--- Task directions ---
Repeat the full listing, word for word.

--- Exercise data ---
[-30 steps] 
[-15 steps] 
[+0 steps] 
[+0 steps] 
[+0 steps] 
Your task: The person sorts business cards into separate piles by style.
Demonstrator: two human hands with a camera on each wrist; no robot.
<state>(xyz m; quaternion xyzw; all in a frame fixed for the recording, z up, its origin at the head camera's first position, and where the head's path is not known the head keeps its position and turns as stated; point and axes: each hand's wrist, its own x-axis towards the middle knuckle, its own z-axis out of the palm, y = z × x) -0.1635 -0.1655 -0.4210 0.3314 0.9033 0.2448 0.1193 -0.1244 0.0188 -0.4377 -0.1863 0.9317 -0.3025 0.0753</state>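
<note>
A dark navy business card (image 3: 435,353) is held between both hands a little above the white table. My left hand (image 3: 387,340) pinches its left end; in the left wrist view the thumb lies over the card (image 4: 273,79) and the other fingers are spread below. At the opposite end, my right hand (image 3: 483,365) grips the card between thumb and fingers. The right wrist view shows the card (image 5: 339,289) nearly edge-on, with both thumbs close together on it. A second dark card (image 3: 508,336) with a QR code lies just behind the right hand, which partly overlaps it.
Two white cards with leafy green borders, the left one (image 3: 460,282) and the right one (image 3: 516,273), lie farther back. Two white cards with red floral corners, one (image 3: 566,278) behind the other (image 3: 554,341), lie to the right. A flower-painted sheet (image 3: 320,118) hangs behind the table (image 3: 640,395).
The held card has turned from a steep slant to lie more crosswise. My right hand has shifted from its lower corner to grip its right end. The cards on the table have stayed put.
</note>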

--- Finished task ---
[-30 steps] 
[-15 steps] 
[+0 steps] 
[+0 steps] 
[+0 steps] 
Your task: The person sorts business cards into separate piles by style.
Demonstrator: two human hands with a camera on each wrist; no robot.
<state>(xyz m; quaternion xyzw; all in a frame fixed for the recording, z up, its origin at the head camera's first position, and where the head's path is not known the head keeps its position and turns as stated; point and axes: each hand's wrist, its own x-axis towards the middle knuckle, its own z-axis out of the palm, y = z × x) -0.1635 -0.1655 -0.4210 0.3314 0.9033 0.2448 0.1193 -0.1244 0.0188 -0.4377 -0.1863 0.9317 -0.3025 0.0753</state>
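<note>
A dark navy business card (image 3: 435,353) is held between both hands a little above the white table. My left hand (image 3: 387,340) pinches its left end; in the left wrist view the thumb lies over the card (image 4: 273,79) and the other fingers are spread below. At the opposite end, my right hand (image 3: 483,365) grips the card between thumb and fingers. The right wrist view shows the card (image 5: 339,289) nearly edge-on, with both thumbs close together on it. A second dark card (image 3: 508,336) with a QR code lies just behind the right hand, which partly overlaps it.
Two white cards with leafy green borders, the left one (image 3: 460,282) and the right one (image 3: 516,273), lie farther back. Two white cards with red floral corners, one (image 3: 566,278) behind the other (image 3: 554,341), lie to the right. A flower-painted sheet (image 3: 320,118) hangs behind the table (image 3: 640,395).
The held card has turned from a steep slant to lie more crosswise. My right hand has shifted from its lower corner to grip its right end. The cards on the table have stayed put.
</note>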

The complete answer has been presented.